With this increase in the aged population, there is an accompanying increase in prevalence of chronic conditions such as arthritis, cardiac disease, diabetes, hypertension, and obesity. Hip fracture is strongly associated with aging, osteoporosis, and falls. Among the over 99 million adults, 50 yr or older in the United States (in 2010), the prevalence of osteoporosis is estimated at 10.3%.* The lifetime probability of osteoporotic hip fractures, starting at age 50 is 10.7% in Swedish men, and 22.9% in Swedish women.3 

In 2010, the annualized rate of nonfatal falls resulting in a visit with a healthcare professional (in the United States) was 43 of 1,000 averaged for all ages and was 115 of 1,000 in those over age 75 yr.4  The 1-yr mortality rate after hip fracture is 20% for elderly females and 26% for elderly males.

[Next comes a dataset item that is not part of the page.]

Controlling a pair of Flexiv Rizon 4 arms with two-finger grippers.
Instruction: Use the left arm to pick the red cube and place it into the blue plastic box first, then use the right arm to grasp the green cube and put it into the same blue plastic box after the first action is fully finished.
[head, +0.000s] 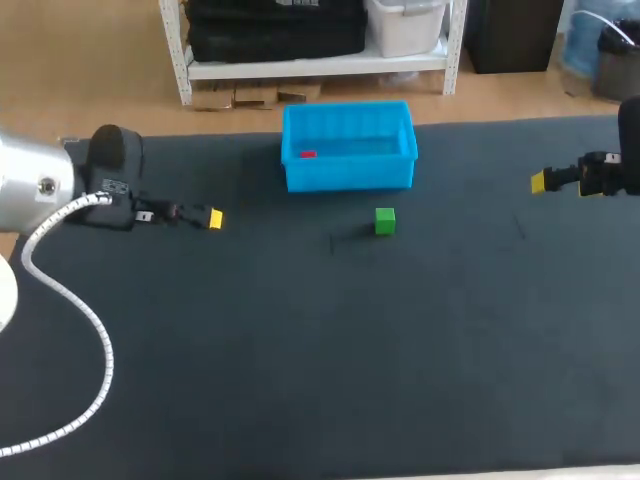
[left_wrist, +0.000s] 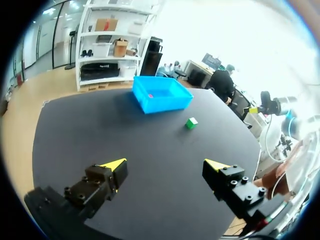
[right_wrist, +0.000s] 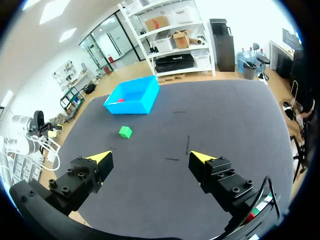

This excess mortality persists as long as 10 yr after the fracture.5  The 30-day perioperative mortality associated with surgical repair of neck of femur fracture is considerably greater than after primary or revision hip arthroplasty, 10 versus 0.4%, probably due to differences in comorbidity.4,6 

In this issue of Anesthesiology, Boddaert et al. review this bone health issue and summarize best practices. They focus on the relatively new subspecialty of orthogeriatric medicine, before speculating on the way ahead to improve care.7,8  While we and others may disagree with whether evidence supports some of their recommendations and conclusions (e.g., nerve blocks being done on arrival to the emergency department or the American Society of Anesthesiologists physical status score being “obsolete”), we endorse their approach to this common and vexing problem.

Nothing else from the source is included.